--- Your goal ---
In the listing below, find each line holding "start" and copy it.

--- Dataset extract ---

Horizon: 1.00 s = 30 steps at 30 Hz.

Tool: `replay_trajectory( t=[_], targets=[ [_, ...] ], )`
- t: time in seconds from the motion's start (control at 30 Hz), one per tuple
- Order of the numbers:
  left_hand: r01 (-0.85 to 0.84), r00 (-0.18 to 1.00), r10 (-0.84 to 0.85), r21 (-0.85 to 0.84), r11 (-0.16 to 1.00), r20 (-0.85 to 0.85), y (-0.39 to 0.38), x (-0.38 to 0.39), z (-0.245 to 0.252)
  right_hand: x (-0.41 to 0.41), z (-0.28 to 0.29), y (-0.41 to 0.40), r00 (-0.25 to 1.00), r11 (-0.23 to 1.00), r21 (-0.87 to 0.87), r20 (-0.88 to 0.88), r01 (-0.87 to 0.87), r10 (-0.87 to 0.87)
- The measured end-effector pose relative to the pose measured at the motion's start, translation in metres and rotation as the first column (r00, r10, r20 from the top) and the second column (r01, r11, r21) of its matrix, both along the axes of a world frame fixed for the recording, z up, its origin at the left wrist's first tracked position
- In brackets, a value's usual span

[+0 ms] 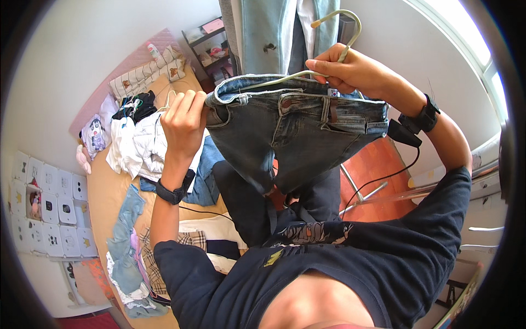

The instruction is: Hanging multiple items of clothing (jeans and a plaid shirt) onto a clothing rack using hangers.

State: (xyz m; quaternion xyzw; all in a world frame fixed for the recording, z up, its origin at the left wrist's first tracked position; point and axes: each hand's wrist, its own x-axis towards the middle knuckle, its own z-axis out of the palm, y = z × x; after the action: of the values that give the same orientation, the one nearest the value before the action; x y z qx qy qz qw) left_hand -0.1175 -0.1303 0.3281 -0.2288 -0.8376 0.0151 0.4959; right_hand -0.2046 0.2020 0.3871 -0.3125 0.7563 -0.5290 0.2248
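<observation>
Dark denim jeans hang in front of me, waistband upwards, their lower legs hidden from view. My left hand grips the waistband at its left end. With my right hand I hold a pale green clothes hanger just below its hook. One arm of the hanger runs inside the waistband towards the left; the other is mostly hidden behind the jeans' right side. The button at the front of the jeans looks fastened.
A bed on the left bears white garments, light blue jeans, a checked garment and pillows. Light blue trousers hang ahead. Beyond stands a dark shelf. A metal stand is on the red floor, near a black cable.
</observation>
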Motion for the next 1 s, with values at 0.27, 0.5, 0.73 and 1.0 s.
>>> replay_trajectory(
  t=[0.27,0.5,0.73,1.0],
  targets=[
    [-0.060,0.973,0.066,-0.036,0.998,0.221,0.034,0.012,0.002,-0.033,-0.024,-0.004,0.982,0.988,0.075,0.118,0.137,-0.145],
    [-0.111,0.969,0.079,0.126,0.986,0.235,0.059,0.007,-0.026,-0.029,-0.035,-0.036,0.968,0.976,0.080,0.128,0.205,-0.214],
    [0.126,0.950,-0.173,0.188,0.974,0.260,0.106,0.005,-0.047,-0.008,-0.030,-0.074,0.994,0.983,0.165,-0.080,0.080,-0.068],
    [0.133,0.894,-0.251,0.316,0.939,0.370,0.025,-0.010,0.008,-0.015,-0.019,-0.025,0.990,0.992,0.101,-0.130,0.069,-0.056]
  ],
)
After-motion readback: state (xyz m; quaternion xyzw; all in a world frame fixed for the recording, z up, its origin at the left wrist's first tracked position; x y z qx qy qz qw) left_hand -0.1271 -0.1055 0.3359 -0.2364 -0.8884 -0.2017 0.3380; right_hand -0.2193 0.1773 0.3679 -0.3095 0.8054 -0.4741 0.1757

--- Exercise solution ---
- t: time in seconds from the motion's start (control at 30 Hz), one per tuple
- The measured end-effector pose relative to the pose measured at the motion's start, translation in metres and rotation as the first column (r00, r10, r20 from the top) and the second column (r01, r11, r21) of its matrix, both along the axes of a world frame fixed for the recording, z up, its origin at the left wrist's first tracked position

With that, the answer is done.